■ Task brief
Would you transcribe each entry exactly as it stands, omitting the pictures?

___ Given information

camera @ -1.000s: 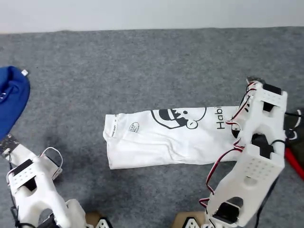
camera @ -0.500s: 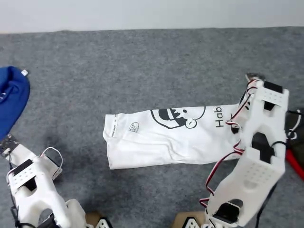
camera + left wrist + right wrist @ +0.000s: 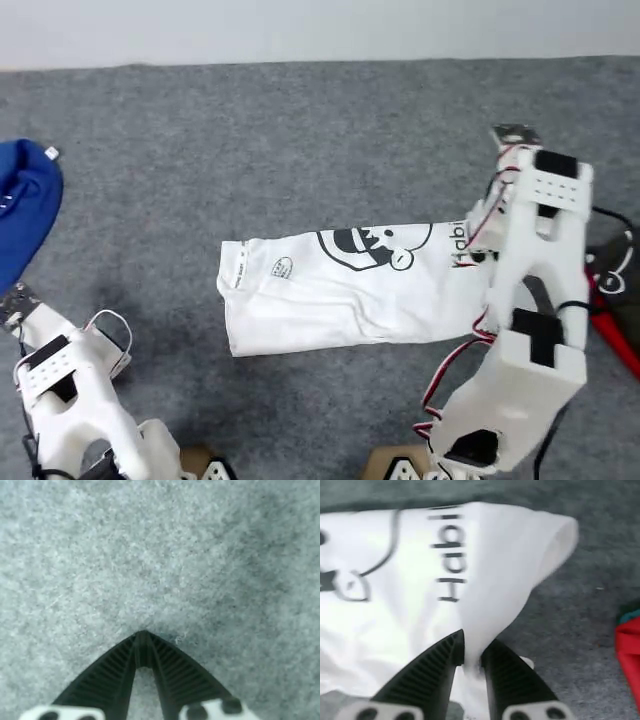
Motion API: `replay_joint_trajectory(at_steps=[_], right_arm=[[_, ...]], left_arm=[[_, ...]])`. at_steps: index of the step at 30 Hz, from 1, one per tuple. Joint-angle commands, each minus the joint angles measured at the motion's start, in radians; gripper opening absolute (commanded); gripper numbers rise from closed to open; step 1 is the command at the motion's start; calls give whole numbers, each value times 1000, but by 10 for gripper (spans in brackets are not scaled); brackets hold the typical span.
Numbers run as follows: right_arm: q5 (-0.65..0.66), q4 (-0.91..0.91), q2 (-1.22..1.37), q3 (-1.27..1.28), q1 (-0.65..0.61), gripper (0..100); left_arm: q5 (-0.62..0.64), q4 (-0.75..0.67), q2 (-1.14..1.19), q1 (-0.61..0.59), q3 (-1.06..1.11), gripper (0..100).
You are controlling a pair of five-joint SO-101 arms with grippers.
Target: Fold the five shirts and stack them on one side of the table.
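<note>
- Overhead, we see the white shirt (image 3: pixel 350 290) lying as a long band across the middle of the grey bench (image 3: pixel 300 130), already narrowed lengthwise. The right arm (image 3: pixel 535 260) stands over its right end and covers it.
- A blue shirt (image 3: pixel 25 210) lies bunched at the bench's left edge, well apart from the white one. The left arm (image 3: pixel 70 400) sits at the near left corner, away from both. A red item (image 3: pixel 615 345) shows just beyond the right arm.
- We judge the step in hand to be the crosswise fold of this shirt, with its right end taken up. The next move calls for carrying that end over toward the label end and laying it down square, without dragging the rest along the felt.
- From the left wrist, the left pincer (image 3: pixel 143 642) has its jaws pressed together with nothing between them, tips over bare bench.
- From the right wrist, the right pincer (image 3: pixel 471 652) is clamped on a raised ridge of the white shirt. Its jaws are nearly together with a thin fold of cloth pinched between them.
- The cloth rises to the tips like a small tent beside the printed lettering. It is probably the doubled edge, though we cannot tell how many layers are caught.
</note>
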Motion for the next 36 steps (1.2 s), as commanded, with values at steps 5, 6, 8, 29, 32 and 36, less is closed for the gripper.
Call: replay_joint_trajectory(at_steps=[5,6,8,29,32,36], right_arm=[[11,47,-134,-29,-90,28],[11,47,-143,-29,-99,28],[11,47,-157,-29,-116,28],[11,84,-171,-32,-452,28],[11,84,-171,-32,-522,28],[11,82,-171,-32,-608,28]], left_arm=[[6,8,-2,-5,21,3],[6,8,-2,-5,21,3],[6,8,-2,-5,21,3],[6,8,-2,-5,21,4],[6,8,-2,-5,21,4],[6,8,-2,-5,21,4]])
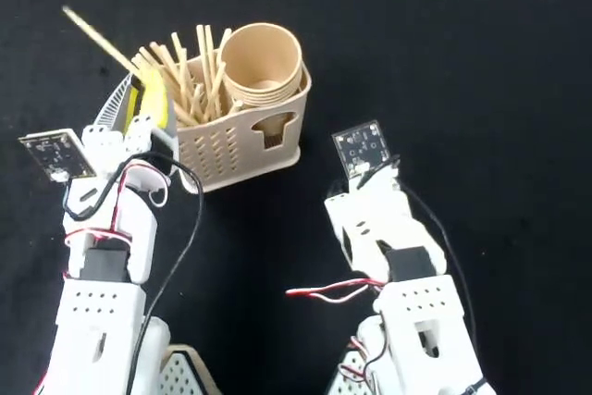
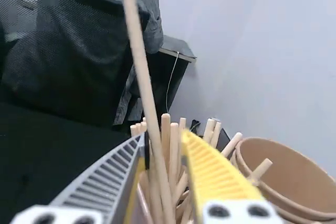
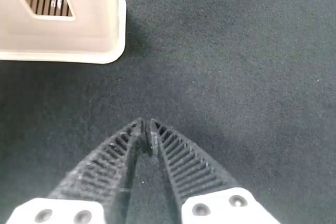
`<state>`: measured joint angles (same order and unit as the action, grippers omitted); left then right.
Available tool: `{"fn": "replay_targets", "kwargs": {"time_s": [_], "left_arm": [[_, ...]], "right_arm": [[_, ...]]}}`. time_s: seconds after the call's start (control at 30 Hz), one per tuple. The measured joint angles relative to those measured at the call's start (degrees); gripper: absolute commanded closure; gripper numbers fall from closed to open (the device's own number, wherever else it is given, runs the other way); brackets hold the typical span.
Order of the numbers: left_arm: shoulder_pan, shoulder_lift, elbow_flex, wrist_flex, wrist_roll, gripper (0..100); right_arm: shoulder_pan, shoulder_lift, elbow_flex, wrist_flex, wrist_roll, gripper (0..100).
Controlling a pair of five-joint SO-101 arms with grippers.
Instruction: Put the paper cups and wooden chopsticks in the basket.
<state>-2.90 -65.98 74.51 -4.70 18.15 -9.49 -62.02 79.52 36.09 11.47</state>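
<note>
Beige basket [image 1: 242,145] on black table [image 1: 481,90]

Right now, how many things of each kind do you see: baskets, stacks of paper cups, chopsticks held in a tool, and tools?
Basket: 1
Stack of paper cups: 1
Held chopstick, gripped by the left tool: 1
Tools, counting the right tool too: 2
Total: 5
The bundled chopsticks standing in the basket overlap too much to count.
</note>
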Motion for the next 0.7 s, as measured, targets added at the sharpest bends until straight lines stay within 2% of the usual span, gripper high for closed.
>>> {"fn": "replay_targets", "kwargs": {"time_s": [0.17, 0.33, 0.47, 0.57, 0.7], "left_arm": [[-0.09, -0.7, -0.44, 5.01, -0.44, 82], [-0.44, -6.77, -4.22, 17.05, -0.44, 83], [-8.0, -14.77, -9.58, 30.86, -0.44, 83], [-17.76, -17.93, -15.82, 42.55, -0.62, 83], [-25.76, -17.76, -19.16, 51.96, -7.91, 83]], "right_arm": [[0.0, 0.0, 0.0, 0.0, 0.0, 98.4], [0.0, 0.0, 0.0, 0.0, 0.0, 98.4], [0.0, 0.0, 0.0, 0.0, 0.0, 98.4], [0.0, 0.0, 0.0, 0.0, 0.0, 98.4], [0.0, 0.0, 0.0, 0.0, 0.0, 98.4]]}}
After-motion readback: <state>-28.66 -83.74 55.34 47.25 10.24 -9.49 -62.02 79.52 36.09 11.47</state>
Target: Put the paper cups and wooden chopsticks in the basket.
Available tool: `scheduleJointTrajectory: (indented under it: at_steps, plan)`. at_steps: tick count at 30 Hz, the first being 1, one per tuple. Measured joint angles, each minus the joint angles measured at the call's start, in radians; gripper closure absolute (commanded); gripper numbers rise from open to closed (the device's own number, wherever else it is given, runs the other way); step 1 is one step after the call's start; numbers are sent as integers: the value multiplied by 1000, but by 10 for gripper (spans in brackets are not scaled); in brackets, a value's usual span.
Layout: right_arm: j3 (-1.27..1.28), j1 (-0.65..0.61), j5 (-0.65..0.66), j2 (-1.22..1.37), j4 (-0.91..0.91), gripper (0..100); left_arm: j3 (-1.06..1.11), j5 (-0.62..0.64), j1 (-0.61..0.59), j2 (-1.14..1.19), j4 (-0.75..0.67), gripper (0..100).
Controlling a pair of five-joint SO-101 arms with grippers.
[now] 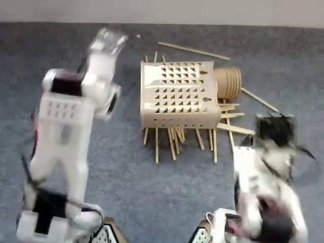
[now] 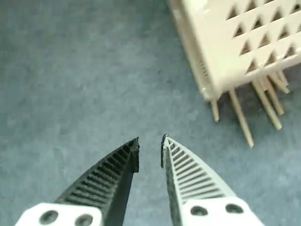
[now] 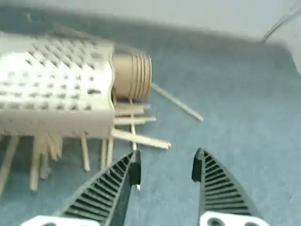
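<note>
My right gripper (image 3: 167, 165) nearest: ribbed jaws parted fairly wide, empty, above grey felt-like mat (image 3: 244, 117). My left gripper (image 2: 150, 146): jaws parted narrowly, empty, near basket (image 2: 235, 42) corner.

Basket looks overturned. Cream, rigid, triangle-perforated, lying on wooden chopsticks (image 1: 174, 142), thin pale sticks fanning from under it. Paper cups (image 1: 228, 82): ribbed brown nested stack, on side, touching basket wall.

Judgement: turn basket upright first. Then pinch sticks across width near middle. Take cups by rim, lightly, since paper crushes.
</note>
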Motion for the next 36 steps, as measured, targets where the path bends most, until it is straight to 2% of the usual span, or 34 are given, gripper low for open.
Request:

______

■ Answer section
camera @ -1.000s: 
camera @ -0.500s: 
camera + left wrist + right wrist @ +0.000s: 
Motion API: `replay_joint_trajectory(at_steps=[_], right_arm=[[_, ...]], left_arm=[[_, ...]])`. at_steps: index of the step at 30 Hz, from 1, one per tuple. Joint-angle commands, each minus the joint angles measured at the motion's start, in radians; gripper opening absolute (commanded); gripper numbers rise from closed to open; step 1 is the command at the motion's start; calls give whole numbers, each value times 1000, but by 10 for gripper (spans in brackets are not scaled); brackets hold the typical span.
Numbers run as follows: right_arm: q5 (-0.65..0.66), q4 (-0.91..0.91), q2 (-1.22..1.37), q3 (-1.27..1.28), q1 (-0.65..0.61), gripper (0..100); left_arm: q5 (-0.62..0.64), q4 (-0.75..0.67), q2 (-1.14..1.19), q1 (-0.61..0.59), q3 (-1.06..1.11), gripper (0..100).
You are controlling a pair of five-joint SO-101 arms with grippers.
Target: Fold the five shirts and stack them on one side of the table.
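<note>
- Overhead, we see the white shirt (image 3: pixel 350 290) lying as a long band across the middle of the grey bench (image 3: pixel 300 130), already narrowed lengthwise. The right arm (image 3: pixel 535 260) stands over its right end and covers it.
- A blue shirt (image 3: pixel 25 210) lies bunched at the bench's left edge, well apart from the white one. The left arm (image 3: pixel 70 400) sits at the near left corner, away from both. A red item (image 3: pixel 615 345) shows just beyond the right arm.
- We judge the step in hand to be the crosswise fold of this shirt, with its right end taken up. The next move calls for carrying that end over toward the label end and laying it down square, without dragging the rest along the felt.
- From the left wrist, the left pincer (image 3: pixel 143 642) has its jaws pressed together with nothing between them, tips over bare bench.
- From the right wrist, the right pincer (image 3: pixel 471 652) is clamped on a raised ridge of the white shirt. Its jaws are nearly together with a thin fold of cloth pinched between them.
- The cloth rises to the tips like a small tent beside the printed lettering. It is probably the doubled edge, though we cannot tell how many layers are caught.
</note>
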Motion for the next 36 steps (1.2 s), as commanded, with values at steps 5, 6, 8, 29, 32 and 36, less is closed for the gripper.
Call: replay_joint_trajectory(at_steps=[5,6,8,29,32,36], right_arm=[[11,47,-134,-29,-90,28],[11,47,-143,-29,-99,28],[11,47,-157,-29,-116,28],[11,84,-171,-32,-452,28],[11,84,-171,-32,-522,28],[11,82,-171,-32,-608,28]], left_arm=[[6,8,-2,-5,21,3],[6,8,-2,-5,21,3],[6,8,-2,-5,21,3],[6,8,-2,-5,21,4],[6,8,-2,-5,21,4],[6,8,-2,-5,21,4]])
`<state>`: measured joint angles (same order and unit as the action, grippers omitted); left then right.
Available tool: `{"fn": "replay_targets", "kwargs": {"time_s": [_], "left_arm": [[_, ...]], "right_arm": [[_, ...]]}}`. time_s: seconds after the call's start (control at 30 Hz), one per tuple. The measured joint angles relative to those measured at the call's start (degrees); gripper: absolute commanded closure; gripper numbers fall from closed to open (the device's own number, wherever else it is given, runs the other way); brackets hold the typical span.
Order of the numbers: left_arm: shoulder_pan, shoulder_lift, elbow_flex, wrist_flex, wrist_roll, gripper (0..100); right_arm: shoulder_pan, shoulder_lift, elbow_flex, wrist_flex, wrist_roll, gripper (0..100).
Controlling a pair of five-joint SO-101 arms with grippers.
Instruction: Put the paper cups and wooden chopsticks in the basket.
<state>-2.90 -65.98 74.51 -4.70 18.15 -9.49 -62.02 79.52 36.09 11.47</state>
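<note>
Beige basket [image 1: 242,145] on black table [image 1: 481,90]

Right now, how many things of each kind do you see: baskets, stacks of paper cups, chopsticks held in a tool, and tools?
Basket: 1
Stack of paper cups: 1
Held chopstick, gripped by the left tool: 1
Tools, counting the right tool too: 2
Total: 5
The bundled chopsticks standing in the basket overlap too much to count.
</note>
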Motion for the next 0.7 s, as measured, targets added at the sharpest bends until straight lines stay within 2% of the usual span, gripper high for closed.
>>> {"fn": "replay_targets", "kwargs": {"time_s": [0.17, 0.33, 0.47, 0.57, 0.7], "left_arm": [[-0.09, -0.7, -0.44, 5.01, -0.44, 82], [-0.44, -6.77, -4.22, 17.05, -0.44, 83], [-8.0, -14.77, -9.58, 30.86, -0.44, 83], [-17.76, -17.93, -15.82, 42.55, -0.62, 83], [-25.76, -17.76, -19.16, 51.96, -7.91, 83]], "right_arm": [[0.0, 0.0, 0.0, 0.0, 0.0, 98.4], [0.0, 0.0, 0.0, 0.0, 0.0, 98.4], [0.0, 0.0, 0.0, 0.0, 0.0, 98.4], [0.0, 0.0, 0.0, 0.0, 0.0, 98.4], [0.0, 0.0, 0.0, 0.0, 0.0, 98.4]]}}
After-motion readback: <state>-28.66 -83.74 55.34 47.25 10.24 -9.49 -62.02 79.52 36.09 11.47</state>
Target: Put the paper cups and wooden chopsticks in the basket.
Available tool: `scheduleJointTrajectory: (indented under it: at_steps, plan)`. at_steps: tick count at 30 Hz, the first being 1, one per tuple. Measured joint angles, each minus the joint angles measured at the call's start, in radians; gripper closure absolute (commanded); gripper numbers rise from open to closed (the device's own number, wherever else it is given, runs the other way); step 1 is one step after the call's start; numbers are sent as integers: the value multiplied by 1000, but by 10 for gripper (spans in brackets are not scaled); in brackets, a value's usual span.
Layout: right_arm: j3 (-1.27..1.28), j1 (-0.65..0.61), j5 (-0.65..0.66), j2 (-1.22..1.37), j4 (-0.91..0.91), gripper (0..100); left_arm: j3 (-1.06..1.11), j5 (-0.62..0.64), j1 (-0.61..0.59), j2 (-1.14..1.19), j4 (-0.75..0.67), gripper (0..100).
Controlling a pair of five-joint SO-101 arms with grippers.
[now] 
[now] 
[now] 
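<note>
My right gripper (image 3: 167, 165) nearest: ribbed jaws parted fairly wide, empty, above grey felt-like mat (image 3: 244, 117). My left gripper (image 2: 150, 146): jaws parted narrowly, empty, near basket (image 2: 235, 42) corner.

Basket looks overturned. Cream, rigid, triangle-perforated, lying on wooden chopsticks (image 1: 174, 142), thin pale sticks fanning from under it. Paper cups (image 1: 228, 82): ribbed brown nested stack, on side, touching basket wall.

Judgement: turn basket upright first. Then pinch sticks across width near middle. Take cups by rim, lightly, since paper crushes.
</note>
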Motion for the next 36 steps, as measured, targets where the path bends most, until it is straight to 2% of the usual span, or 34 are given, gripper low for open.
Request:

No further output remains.